Given that the equation of the circle is x^2+y^2+2x-8y+5=0
(i)find the centre and radius of the circle
(ii)Determine whether the line x-3y=8 is tangent to the given circle
x^2+2x+1 + y^2-8y+16=1+16-5
(x+1)^1 + (y-4)^2=12
center, -1,4
radius sqrt12
complete the square ....
x^2 + 2x + .... + y^2 - 8y + ... = -5
x^2 + 2x + 1 + y^2 - 8y + 16 = -5+1+16
(x+1)^2 + (y-4)^2 = 12
centre is (-1,4) , radius is √12 or 2√3
if x-3y=8 is a tangent, then the distance from (-1,4) to the line should be √12
distance from (-1,4) to x-3y-8=0 is
|-1 - 3(4) - 8|/√(1+9)
= 21/√10 ≠ √12
so, no, it is not a tangent.
other way, find intersection....
x = 3y+8 , sub into circle
(3y+8)^2 + y^2 + 2(3y+8) -8y+5=0
9y^2 + 48y + 64 + y^2 + 6y + 24 - 8y + 5 = 0
10y^2 +46y +93=0
to be tangent, this quadratic should have one solution, thus it should be a perfect square.
But it is not, so .... no tangent
To solve this problem, we'll follow these steps:
(i) Find the center and radius of the circle:
1. Rearrange the equation to put it in standard form: x^2 + y^2 + 2x - 8y + 5 = 0.
2. Complete the square for the x terms by taking half the coefficient of x (which is 2) and squaring it.
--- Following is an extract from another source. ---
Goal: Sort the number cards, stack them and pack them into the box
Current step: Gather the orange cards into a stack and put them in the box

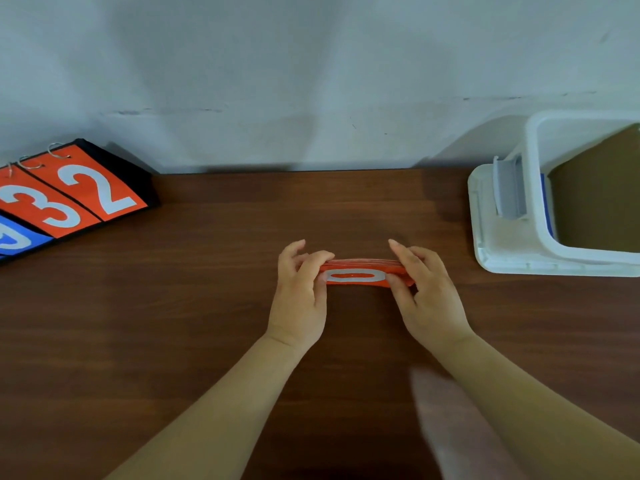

Add this value both to the x terms and to the constant term.
x^2 + 2x + (2/2)^2 - (8y + 5) = (2/2)^2.
Simplifying, we get: x^2 + 2x + 1 - 8y - 5 = 1.
3. Perform the same process for the y terms by taking half the coefficient of y (which is -8) and squaring it. Add this value both to the y terms and to the constant term.
x^2 + 2x + 1 - 8y + 16 - 5 = 1 + 16 - 5.
Simplifying, we get: x^2 + 2x + 1 - 8y + 11 = 12.
4. Factor the x terms and the y terms separately:
(x + 1)^2 - 8(y - 2) = 12.
5. Rewrite the equation to separate the terms:
(x + 1)^2 - 8(y - 2) = 12.
(x + 1)^2 = 8(y - 2) + 12.
(x + 1)^2 = 8(y - 2) + 12.
(x + 1)^2 = 8y - 16 + 12.
(x + 1)^2 = 8y - 4.
6. Now, we have the equation in proper form: (x - h)^2 + (y - k)^2 = r^2, where (h, k) represents the center of the circle, and r represents the radius.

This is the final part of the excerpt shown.